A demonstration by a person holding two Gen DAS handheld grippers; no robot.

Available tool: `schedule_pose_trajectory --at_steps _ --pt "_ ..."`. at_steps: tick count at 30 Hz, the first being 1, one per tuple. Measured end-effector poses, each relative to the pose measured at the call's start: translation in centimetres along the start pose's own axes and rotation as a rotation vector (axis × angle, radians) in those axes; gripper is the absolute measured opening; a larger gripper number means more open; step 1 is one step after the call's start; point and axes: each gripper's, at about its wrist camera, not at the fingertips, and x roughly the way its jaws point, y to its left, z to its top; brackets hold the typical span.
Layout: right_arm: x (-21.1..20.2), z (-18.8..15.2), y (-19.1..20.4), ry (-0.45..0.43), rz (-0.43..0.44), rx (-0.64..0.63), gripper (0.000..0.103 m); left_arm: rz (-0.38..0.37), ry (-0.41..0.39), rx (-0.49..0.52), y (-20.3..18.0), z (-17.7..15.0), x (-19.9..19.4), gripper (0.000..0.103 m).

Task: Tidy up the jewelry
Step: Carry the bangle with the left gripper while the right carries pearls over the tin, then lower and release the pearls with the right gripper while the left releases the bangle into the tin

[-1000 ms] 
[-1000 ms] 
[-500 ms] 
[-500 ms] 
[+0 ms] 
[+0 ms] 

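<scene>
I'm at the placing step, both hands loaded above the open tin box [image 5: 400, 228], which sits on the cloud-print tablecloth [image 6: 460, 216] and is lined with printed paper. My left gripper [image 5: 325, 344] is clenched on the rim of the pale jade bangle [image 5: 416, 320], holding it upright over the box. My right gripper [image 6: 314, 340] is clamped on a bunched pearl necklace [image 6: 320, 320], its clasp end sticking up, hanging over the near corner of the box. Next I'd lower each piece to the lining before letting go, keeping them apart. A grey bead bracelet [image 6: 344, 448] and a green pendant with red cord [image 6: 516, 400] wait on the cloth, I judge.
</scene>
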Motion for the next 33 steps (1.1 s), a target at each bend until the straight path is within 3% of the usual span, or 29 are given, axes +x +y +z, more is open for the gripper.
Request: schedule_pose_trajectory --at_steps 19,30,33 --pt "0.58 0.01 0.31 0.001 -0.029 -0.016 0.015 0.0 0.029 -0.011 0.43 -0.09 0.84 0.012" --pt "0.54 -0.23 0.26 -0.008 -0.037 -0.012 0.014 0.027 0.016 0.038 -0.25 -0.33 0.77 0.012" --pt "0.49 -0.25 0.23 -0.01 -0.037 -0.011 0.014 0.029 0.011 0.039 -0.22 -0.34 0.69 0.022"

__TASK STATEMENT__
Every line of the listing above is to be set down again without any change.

__EXERCISE RESULT__
A demonstration by a person holding two Gen DAS handheld grippers; no robot.

Available tool: `schedule_pose_trajectory --at_steps _ --pt "_ ..."`. at_steps: tick count at 30 Hz, the first being 1, one per tuple. Measured end-effector poses, each relative to the pose measured at the call's start: translation in centimetres along the start pose's own axes and rotation as a rotation vector (axis × angle, radians) in those axes; gripper is the absolute measured opening; a larger gripper number means more open; step 1 is one step after the call's start; point and axes: each gripper's, at about its wrist camera, not at the fingertips, and x roughly the way its jaws point, y to its left, z to its top; brackets hold the typical span.
Layout: right_arm: x (-21.1..20.2), z (-18.8..15.2), y (-19.1..20.4), ry (-0.45..0.43), rz (-0.43..0.44), rx (-0.64..0.63), gripper (0.000..0.103 m); left_arm: rz (-0.38..0.37), ry (-0.41..0.39), rx (-0.49..0.52), y (-20.3..18.0), z (-17.7..15.0), x (-19.9..19.4), gripper (0.000..0.103 m).

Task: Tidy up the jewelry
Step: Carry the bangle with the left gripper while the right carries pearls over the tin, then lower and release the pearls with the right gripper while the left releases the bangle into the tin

[-1000 ms] 
[-1000 ms] 
[-500 ms] 
[-500 ms] 
[+0 ms] 
[+0 ms] 

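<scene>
I'm at the placing step, both hands loaded above the open tin box [image 5: 400, 228], which sits on the cloud-print tablecloth [image 6: 460, 216] and is lined with printed paper. My left gripper [image 5: 325, 344] is clenched on the rim of the pale jade bangle [image 5: 416, 320], holding it upright over the box. My right gripper [image 6: 314, 340] is clamped on a bunched pearl necklace [image 6: 320, 320], its clasp end sticking up, hanging over the near corner of the box. Next I'd lower each piece to the lining before letting go, keeping them apart. A grey bead bracelet [image 6: 344, 448] and a green pendant with red cord [image 6: 516, 400] wait on the cloth, I judge.
</scene>
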Motion for the next 33 steps (1.1 s), a target at each bend until the straight path is within 3% of the usual span, or 29 are given, axes +x +y +z, more is open for the gripper.
Request: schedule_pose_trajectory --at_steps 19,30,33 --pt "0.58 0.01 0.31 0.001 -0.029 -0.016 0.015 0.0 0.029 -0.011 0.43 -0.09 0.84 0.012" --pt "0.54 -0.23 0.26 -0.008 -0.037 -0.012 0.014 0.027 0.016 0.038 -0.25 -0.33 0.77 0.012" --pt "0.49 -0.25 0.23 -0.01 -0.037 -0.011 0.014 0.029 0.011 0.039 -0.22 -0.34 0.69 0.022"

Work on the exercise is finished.